┏━━

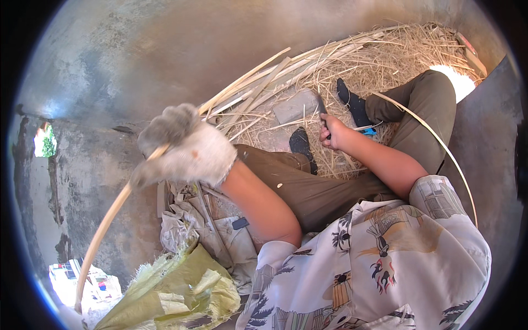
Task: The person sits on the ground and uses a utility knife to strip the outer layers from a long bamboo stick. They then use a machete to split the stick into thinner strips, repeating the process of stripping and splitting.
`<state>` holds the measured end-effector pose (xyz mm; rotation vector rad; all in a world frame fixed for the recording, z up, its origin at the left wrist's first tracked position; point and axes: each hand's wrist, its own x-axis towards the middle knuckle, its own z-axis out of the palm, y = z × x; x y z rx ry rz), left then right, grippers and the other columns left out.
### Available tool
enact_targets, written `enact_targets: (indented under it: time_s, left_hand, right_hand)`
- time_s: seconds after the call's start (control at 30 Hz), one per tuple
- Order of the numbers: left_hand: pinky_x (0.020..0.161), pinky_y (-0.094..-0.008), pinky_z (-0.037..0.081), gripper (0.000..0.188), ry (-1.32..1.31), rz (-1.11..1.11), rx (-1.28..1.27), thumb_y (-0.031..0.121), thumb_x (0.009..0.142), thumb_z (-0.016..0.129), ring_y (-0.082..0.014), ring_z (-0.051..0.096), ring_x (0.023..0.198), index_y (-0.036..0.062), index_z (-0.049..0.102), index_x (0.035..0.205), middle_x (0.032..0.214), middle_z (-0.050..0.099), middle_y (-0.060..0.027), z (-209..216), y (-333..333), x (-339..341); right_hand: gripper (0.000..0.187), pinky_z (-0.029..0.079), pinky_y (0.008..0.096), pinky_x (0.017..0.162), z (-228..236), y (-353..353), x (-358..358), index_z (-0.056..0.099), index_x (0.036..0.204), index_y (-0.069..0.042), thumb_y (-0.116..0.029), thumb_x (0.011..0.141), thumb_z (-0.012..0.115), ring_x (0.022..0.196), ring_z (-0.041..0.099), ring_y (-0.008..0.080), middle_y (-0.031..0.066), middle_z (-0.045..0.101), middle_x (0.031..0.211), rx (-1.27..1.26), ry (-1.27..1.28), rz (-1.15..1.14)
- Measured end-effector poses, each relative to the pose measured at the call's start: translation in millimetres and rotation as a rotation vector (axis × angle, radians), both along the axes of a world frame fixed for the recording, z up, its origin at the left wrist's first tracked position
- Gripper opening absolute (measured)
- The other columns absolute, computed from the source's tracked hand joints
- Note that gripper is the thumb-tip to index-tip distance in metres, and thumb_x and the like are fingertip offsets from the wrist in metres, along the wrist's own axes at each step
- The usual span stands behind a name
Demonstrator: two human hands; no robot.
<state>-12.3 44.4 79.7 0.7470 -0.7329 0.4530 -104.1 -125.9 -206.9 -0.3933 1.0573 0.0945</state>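
Observation:
My left hand (181, 148), in a dirty white work glove, is raised at the left and closed around a pale bamboo strip (113, 212). The strip bends down toward the lower left. Beyond the glove, other strips make it hard to tell where this one runs. My bare right hand (333, 133) is closed around the handle of a knife (320, 103), its dark blade pointing up and away. The knife is near a grey block (295, 107) on the floor, between my feet and the strips. The handle is mostly hidden by my fingers.
Long bamboo strips (319, 60) and a heap of shavings (407, 55) lie along the far wall. A thin curved strip (440, 140) crosses my right leg. Something blue (367, 131) sits beside my right wrist. A yellowish woven sack (181, 289) and crumpled cloth (181, 225) lie lower left.

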Motion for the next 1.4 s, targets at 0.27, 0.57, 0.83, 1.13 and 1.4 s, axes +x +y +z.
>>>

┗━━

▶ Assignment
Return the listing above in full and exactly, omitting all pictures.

▶ Exercise response
Task: The person sits on the ground and uses a utility knife to strip the outer layers from a long bamboo stick. They then use a machete to split the stick into thinner strips, repeating the process of stripping and splitting.
`<state>` holds the measured end-effector pose (xyz mm; rotation vector rad; all in a world frame fixed for the recording, z up, its origin at the left wrist's first tracked position; point and axes: each hand's wrist, its own x-axis towards the middle knuckle, its own z-axis out of the palm, y = z × x; x y z rx ry rz), left then right, grippers and the other columns left out.
### Available tool
enact_targets, written `enact_targets: (indented under it: time_s, left_hand, right_hand)`
- time_s: seconds after the call's start (control at 30 Hz), one per tuple
- Order of the numbers: left_hand: pinky_x (0.020..0.161), pinky_y (-0.094..-0.008), pinky_z (-0.037..0.081), gripper (0.000..0.188), ry (-1.32..1.31), rz (-1.11..1.11), rx (-1.28..1.27), thumb_y (-0.031..0.121), thumb_x (0.009..0.142), thumb_z (-0.016..0.129), ring_y (-0.082..0.014), ring_z (-0.051..0.096), ring_x (0.023..0.198), index_y (-0.036..0.062), index_z (-0.049..0.102), index_x (0.035..0.205), middle_x (0.032..0.214), middle_z (-0.050..0.099), middle_y (-0.060..0.027), z (-209..216), y (-333..333), x (-339..341); right_hand: gripper (0.000..0.187), pinky_z (-0.029..0.079), pinky_y (0.008..0.096), pinky_x (0.017..0.162), z (-228..236), y (-353..353), x (-358..358), index_z (-0.056..0.099), index_x (0.036..0.204), index_y (-0.069..0.042), thumb_y (-0.116..0.029), thumb_x (0.011..0.141), thumb_z (-0.012..0.115), ring_x (0.022..0.196), ring_z (-0.041..0.099), ring_y (-0.008..0.080), middle_y (-0.031..0.066), middle_z (-0.045..0.101), middle_x (0.031..0.211), rx (-1.27..1.26), ry (-1.27..1.28), rz (-1.15..1.14)
- Measured end-effector poses, each relative to the pose measured at the call's start: translation in millimetres and rotation as a rotation vector (axis × angle, radians), both along the axes of a world frame fixed for the recording, z up, its origin at the left wrist's first tracked position
- Gripper opening absolute (measured)
- The other columns absolute, computed from the source's tracked hand joints
- Note that gripper is the thumb-tip to index-tip distance in metres, and thumb_x and the like are fingertip offsets from the wrist in metres, along the wrist's own axes at each step
- The usual span stands behind a name
Demonstrator: two human hands; no robot.
<state>-12.3 44.4 79.7 0.7470 -0.7329 0.4530 -104.1 -125.9 -206.9 -0.3933 1.0573 0.0945</state>
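Observation:
My left hand (181, 148), in a dirty white work glove, is raised at the left and closed around a pale bamboo strip (113, 212). The strip bends down toward the lower left. Beyond the glove, other strips make it hard to tell where this one runs. My bare right hand (333, 133) is closed around the handle of a knife (320, 103), its dark blade pointing up and away. The knife is near a grey block (295, 107) on the floor, between my feet and the strips. The handle is mostly hidden by my fingers.
Long bamboo strips (319, 60) and a heap of shavings (407, 55) lie along the far wall. A thin curved strip (440, 140) crosses my right leg. Something blue (367, 131) sits beside my right wrist. A yellowish woven sack (181, 289) and crumpled cloth (181, 225) lie lower left.
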
Motion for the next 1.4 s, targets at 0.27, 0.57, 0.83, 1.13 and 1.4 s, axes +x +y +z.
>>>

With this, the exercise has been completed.